▸ **ASSIGNMENT**:
In the data below, find each line containing the string "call" and return it.

Recorded data
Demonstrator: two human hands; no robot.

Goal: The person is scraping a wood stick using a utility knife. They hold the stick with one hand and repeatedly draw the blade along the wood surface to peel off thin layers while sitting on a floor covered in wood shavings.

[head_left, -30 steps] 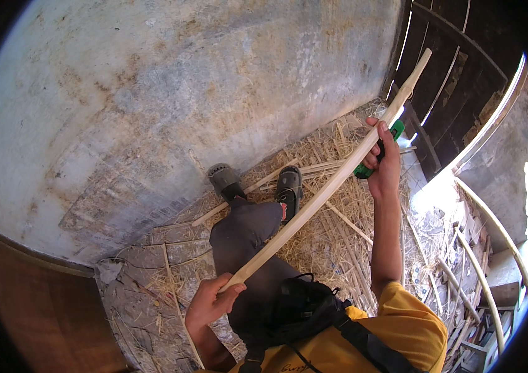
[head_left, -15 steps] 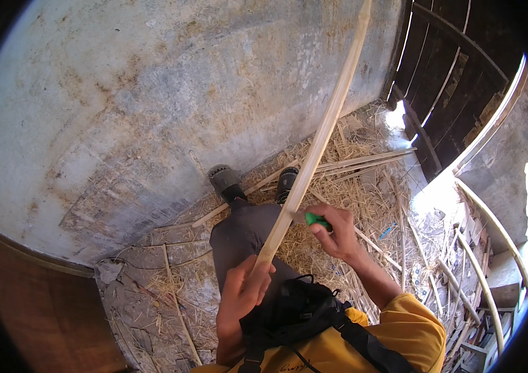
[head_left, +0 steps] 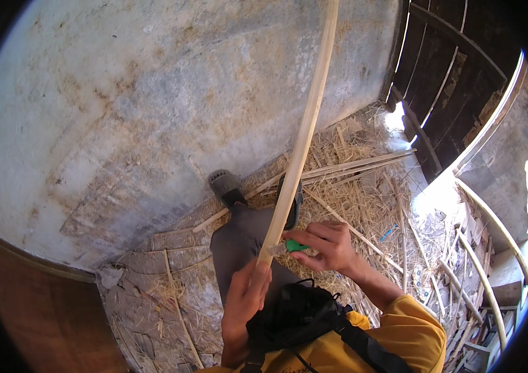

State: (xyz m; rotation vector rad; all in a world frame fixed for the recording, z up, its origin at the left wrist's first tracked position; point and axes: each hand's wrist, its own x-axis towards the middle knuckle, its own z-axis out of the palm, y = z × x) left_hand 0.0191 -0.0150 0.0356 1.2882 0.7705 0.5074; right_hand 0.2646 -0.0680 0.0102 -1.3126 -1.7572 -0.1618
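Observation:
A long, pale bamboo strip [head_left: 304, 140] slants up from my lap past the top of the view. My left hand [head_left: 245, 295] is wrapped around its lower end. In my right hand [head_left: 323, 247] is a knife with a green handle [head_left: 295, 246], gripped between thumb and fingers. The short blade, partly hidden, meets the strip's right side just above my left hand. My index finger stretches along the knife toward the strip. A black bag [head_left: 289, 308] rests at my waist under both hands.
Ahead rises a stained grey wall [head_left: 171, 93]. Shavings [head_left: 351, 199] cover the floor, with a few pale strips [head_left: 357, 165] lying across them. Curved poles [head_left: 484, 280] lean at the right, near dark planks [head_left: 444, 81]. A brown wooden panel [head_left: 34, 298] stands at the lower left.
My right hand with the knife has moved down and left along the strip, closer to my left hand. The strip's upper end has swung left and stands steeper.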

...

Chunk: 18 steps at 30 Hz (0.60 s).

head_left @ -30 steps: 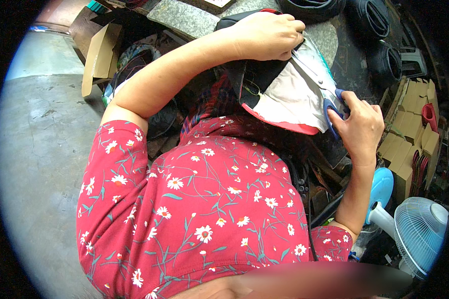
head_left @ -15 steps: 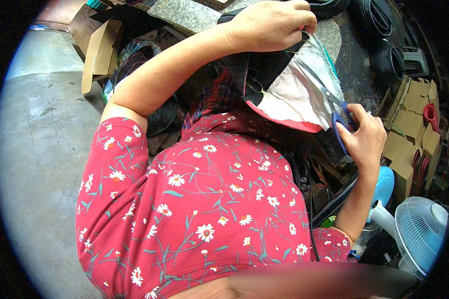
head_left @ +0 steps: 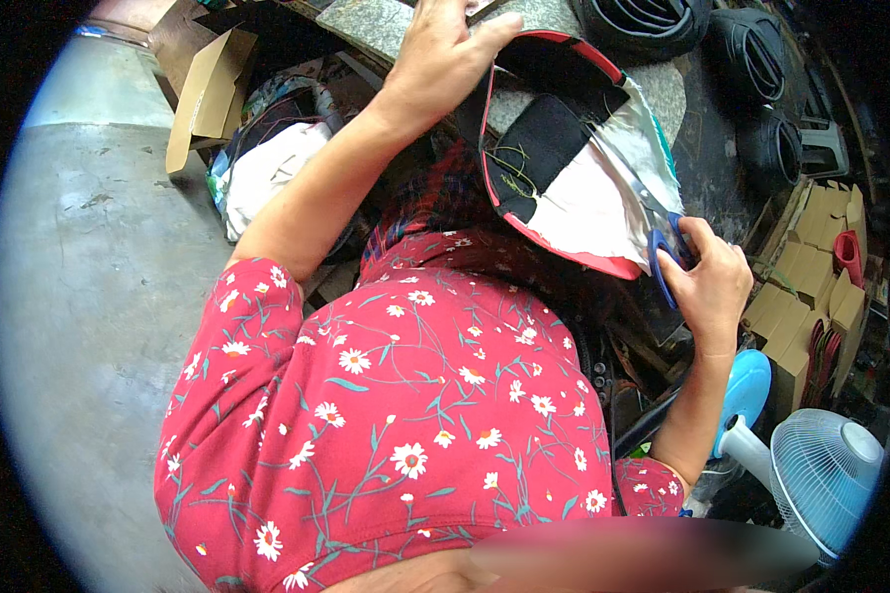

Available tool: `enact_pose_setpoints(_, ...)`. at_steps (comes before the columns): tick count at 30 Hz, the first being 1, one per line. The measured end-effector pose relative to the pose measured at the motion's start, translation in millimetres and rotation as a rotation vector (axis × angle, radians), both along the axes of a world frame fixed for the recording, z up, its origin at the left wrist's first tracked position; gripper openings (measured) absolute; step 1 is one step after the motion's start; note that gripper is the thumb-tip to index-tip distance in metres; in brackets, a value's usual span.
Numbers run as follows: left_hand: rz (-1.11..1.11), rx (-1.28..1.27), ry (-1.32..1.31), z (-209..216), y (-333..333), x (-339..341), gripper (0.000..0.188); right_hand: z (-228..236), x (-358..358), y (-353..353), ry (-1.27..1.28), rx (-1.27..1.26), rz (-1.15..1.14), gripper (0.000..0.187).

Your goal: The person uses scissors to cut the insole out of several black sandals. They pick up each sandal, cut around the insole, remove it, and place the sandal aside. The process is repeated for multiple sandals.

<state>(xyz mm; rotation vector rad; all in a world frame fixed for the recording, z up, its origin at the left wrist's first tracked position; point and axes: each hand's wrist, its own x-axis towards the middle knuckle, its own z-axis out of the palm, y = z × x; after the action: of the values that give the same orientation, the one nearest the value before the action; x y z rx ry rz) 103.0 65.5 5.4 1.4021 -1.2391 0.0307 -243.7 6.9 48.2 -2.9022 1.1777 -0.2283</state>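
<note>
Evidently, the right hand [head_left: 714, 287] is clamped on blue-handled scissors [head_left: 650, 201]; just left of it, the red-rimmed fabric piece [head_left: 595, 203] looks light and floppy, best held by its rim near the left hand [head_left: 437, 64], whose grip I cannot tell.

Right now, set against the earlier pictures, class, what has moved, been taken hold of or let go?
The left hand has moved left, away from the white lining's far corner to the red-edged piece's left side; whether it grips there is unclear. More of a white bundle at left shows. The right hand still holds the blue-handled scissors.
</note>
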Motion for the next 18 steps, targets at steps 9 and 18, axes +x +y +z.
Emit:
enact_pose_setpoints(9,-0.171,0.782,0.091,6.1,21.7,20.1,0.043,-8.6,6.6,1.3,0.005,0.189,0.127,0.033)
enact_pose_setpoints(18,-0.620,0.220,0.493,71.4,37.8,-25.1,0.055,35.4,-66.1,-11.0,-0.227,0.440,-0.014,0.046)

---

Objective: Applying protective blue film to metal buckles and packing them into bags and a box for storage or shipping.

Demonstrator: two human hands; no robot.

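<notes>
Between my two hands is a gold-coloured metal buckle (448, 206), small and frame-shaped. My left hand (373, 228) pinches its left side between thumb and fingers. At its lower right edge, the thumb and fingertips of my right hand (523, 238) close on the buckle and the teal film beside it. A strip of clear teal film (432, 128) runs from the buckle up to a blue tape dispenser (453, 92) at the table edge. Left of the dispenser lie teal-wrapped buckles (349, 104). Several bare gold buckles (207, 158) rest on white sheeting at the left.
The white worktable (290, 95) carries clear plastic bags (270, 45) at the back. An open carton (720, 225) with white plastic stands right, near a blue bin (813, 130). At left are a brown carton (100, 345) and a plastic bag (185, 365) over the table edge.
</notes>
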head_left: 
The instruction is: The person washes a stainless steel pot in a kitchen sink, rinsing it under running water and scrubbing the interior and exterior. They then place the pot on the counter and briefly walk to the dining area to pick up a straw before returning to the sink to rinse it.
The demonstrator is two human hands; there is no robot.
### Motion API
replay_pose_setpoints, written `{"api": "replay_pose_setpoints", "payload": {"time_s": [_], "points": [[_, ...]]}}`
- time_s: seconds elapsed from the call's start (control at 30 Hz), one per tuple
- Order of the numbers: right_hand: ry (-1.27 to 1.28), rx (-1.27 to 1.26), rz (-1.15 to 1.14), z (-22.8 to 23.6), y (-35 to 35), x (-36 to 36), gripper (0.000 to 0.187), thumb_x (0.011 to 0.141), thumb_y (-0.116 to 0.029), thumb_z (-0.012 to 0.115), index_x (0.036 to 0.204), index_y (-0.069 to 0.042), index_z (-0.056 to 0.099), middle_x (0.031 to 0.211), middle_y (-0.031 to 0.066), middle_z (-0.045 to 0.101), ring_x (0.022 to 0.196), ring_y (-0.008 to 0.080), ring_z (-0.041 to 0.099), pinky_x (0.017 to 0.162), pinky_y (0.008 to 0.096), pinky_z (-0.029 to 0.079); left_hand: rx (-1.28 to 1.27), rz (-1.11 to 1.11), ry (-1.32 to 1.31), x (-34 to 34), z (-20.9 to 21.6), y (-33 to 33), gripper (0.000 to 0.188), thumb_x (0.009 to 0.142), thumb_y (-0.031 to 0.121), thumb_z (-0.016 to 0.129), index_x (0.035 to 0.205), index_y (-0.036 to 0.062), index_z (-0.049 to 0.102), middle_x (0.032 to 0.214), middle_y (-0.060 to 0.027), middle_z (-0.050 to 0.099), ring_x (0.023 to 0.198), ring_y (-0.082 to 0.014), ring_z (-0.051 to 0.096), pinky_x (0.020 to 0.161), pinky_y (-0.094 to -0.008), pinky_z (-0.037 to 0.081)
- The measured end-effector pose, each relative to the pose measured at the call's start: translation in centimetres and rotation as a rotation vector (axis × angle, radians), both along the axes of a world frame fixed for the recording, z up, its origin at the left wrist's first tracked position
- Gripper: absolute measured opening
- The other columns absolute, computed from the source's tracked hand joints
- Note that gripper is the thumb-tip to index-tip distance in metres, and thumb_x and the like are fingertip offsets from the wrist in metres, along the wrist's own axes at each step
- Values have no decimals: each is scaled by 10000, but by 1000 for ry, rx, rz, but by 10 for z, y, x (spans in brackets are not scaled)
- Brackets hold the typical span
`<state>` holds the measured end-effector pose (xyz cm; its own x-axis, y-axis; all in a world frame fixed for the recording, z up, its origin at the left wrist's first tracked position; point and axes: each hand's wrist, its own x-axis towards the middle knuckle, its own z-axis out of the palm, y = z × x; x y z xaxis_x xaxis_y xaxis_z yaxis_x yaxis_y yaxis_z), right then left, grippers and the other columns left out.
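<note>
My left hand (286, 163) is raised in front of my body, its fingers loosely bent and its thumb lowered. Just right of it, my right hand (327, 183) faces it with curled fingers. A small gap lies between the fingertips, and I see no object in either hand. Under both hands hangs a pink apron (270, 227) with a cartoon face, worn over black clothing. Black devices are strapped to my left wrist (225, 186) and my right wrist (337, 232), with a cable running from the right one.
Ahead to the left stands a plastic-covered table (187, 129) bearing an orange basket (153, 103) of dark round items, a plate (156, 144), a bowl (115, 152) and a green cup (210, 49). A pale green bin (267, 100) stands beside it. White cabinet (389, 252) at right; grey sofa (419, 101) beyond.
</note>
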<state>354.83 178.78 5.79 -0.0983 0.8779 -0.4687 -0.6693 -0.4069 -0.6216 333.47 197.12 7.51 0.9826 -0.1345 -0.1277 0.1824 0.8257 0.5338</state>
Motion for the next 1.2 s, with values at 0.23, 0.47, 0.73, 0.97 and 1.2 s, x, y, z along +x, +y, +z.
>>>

▸ **ANSWER SECTION**:
- time_s: seconds elapsed from the call's start (control at 30 Hz), one per tuple
- The measured end-effector pose, each relative to the pose measured at the call's start: translation in centimetres and rotation as a rotation vector (axis × angle, radians), both along the axes of a world frame fixed for the recording, z up, its origin at the left wrist's first tracked position

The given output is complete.